Each line below must be transcribed with no word changed.

DATASET SECTION
_ _ _ _ _
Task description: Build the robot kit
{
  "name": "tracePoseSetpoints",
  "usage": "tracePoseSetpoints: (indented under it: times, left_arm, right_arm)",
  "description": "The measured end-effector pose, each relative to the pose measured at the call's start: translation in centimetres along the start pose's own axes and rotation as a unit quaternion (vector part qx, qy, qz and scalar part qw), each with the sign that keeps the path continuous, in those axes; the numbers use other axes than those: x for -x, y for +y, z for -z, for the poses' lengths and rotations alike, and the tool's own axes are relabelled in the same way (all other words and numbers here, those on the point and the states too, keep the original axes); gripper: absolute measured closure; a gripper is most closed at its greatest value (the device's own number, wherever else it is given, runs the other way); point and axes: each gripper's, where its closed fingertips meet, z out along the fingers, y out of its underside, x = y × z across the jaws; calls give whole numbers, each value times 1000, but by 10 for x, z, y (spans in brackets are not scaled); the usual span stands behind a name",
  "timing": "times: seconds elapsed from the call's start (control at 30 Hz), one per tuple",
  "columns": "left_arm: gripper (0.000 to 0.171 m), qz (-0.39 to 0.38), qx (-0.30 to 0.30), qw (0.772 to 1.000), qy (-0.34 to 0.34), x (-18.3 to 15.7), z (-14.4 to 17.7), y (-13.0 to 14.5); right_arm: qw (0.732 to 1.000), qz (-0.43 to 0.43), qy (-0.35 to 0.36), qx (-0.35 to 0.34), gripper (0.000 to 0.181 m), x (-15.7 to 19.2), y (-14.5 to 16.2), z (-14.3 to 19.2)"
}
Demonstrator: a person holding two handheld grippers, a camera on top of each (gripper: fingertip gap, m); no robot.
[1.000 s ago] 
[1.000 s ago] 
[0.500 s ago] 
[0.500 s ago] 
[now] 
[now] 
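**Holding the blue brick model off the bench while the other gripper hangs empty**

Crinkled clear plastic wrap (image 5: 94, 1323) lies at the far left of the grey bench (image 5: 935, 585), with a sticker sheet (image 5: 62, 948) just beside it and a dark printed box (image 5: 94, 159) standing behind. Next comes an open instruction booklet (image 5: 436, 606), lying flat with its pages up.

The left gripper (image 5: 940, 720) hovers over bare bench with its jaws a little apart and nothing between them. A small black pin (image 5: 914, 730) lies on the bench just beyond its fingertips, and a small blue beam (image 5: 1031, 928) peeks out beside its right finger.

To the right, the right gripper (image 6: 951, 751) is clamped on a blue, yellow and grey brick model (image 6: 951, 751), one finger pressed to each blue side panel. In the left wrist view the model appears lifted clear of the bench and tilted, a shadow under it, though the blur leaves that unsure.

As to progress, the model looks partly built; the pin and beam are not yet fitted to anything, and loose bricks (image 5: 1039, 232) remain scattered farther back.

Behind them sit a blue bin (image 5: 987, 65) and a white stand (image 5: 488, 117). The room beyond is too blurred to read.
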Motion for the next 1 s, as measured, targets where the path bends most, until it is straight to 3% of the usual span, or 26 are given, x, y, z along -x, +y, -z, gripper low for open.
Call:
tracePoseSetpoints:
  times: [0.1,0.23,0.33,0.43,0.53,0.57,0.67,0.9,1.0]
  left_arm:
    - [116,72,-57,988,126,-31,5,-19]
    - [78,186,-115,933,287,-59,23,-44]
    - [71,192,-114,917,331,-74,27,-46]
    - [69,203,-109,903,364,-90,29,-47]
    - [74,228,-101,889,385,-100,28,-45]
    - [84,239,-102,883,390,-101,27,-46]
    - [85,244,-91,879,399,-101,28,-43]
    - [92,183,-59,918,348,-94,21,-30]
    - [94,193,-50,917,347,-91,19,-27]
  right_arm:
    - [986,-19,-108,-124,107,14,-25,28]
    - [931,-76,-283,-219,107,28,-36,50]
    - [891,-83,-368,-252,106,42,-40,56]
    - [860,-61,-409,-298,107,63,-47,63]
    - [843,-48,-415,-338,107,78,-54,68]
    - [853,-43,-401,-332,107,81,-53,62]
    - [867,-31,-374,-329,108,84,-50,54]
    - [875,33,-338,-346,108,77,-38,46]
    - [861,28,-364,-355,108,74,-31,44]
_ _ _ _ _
EXPECTED ANSWER
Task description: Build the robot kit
{
  "name": "tracePoseSetpoints",
  "usage": "tracePoseSetpoints: (indented under it: times, left_arm, right_arm)",
  "description": "The measured end-effector pose, each relative to the pose measured at the call's start: translation in centimetres along the start pose's own axes and rotation as a unit quaternion (vector part qx, qy, qz and scalar part qw), each with the sign that keeps the path continuous, in those axes; the numbers use other axes than those: x for -x, y for +y, z for -z, for the poses' lengths and rotations alike, and the tool's own axes are relabelled in the same way (all other words and numbers here, those on the point and the states too, keep the original axes); gripper: absolute measured closure; a gripper is most closed at its greatest value (the device's own number, wherever else it is given, runs the other way); point and axes: each gripper's, where its closed fingertips meet, z out along the fingers, y out of its underside, x = y × z across the jaws; calls give whole numbers, each value times 1000, but by 10 for x, z, y (spans in brackets are not scaled); the usual span stands behind a name",
  "timing": "times: seconds elapsed from the call's start (control at 30 Hz), one per tuple",
  "columns": "left_arm: gripper (0.000 to 0.171 m), qz (-0.39 to 0.38), qx (-0.30 to 0.30), qw (0.772 to 1.000), qy (-0.34 to 0.34), x (-18.3 to 15.7), z (-14.4 to 17.7), y (-13.0 to 14.5); right_arm: qw (0.732 to 1.000), qz (-0.43 to 0.43), qy (-0.35 to 0.36), qx (-0.35 to 0.34), gripper (0.000 to 0.181 m), x (-15.7 to 19.2), y (-14.5 to 16.2), z (-14.3 to 19.2)"
}
Demonstrator: a person holding two handheld grippers, a camera on top of each (gripper: fingertip gap, m); no robot.
[1.000 s ago] 
[1.000 s ago] 
[0.500 s ago] 
[0.500 s ago] 
[now] 
[now] 
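**Holding the blue brick model off the bench while the other gripper hangs empty**

Crinkled clear plastic wrap (image 5: 94, 1323) lies at the far left of the grey bench (image 5: 935, 585), with a sticker sheet (image 5: 62, 948) just beside it and a dark printed box (image 5: 94, 159) standing behind. Next comes an open instruction booklet (image 5: 436, 606), lying flat with its pages up.

The left gripper (image 5: 940, 720) hovers over bare bench with its jaws a little apart and nothing between them. A small black pin (image 5: 914, 730) lies on the bench just beyond its fingertips, and a small blue beam (image 5: 1031, 928) peeks out beside its right finger.

To the right, the right gripper (image 6: 951, 751) is clamped on a blue, yellow and grey brick model (image 6: 951, 751), one finger pressed to each blue side panel. In the left wrist view the model appears lifted clear of the bench and tilted, a shadow under it, though the blur leaves that unsure.

As to progress, the model looks partly built; the pin and beam are not yet fitted to anything, and loose bricks (image 5: 1039, 232) remain scattered farther back.

Behind them sit a blue bin (image 5: 987, 65) and a white stand (image 5: 488, 117). The room beyond is too blurred to read.
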Motion for the next 1 s, as measured, targets where the path bends most, until it is straight to 3% of the usual span, or 26 are given, x, y, z along -x, +y, -z, gripper low for open.
Call:
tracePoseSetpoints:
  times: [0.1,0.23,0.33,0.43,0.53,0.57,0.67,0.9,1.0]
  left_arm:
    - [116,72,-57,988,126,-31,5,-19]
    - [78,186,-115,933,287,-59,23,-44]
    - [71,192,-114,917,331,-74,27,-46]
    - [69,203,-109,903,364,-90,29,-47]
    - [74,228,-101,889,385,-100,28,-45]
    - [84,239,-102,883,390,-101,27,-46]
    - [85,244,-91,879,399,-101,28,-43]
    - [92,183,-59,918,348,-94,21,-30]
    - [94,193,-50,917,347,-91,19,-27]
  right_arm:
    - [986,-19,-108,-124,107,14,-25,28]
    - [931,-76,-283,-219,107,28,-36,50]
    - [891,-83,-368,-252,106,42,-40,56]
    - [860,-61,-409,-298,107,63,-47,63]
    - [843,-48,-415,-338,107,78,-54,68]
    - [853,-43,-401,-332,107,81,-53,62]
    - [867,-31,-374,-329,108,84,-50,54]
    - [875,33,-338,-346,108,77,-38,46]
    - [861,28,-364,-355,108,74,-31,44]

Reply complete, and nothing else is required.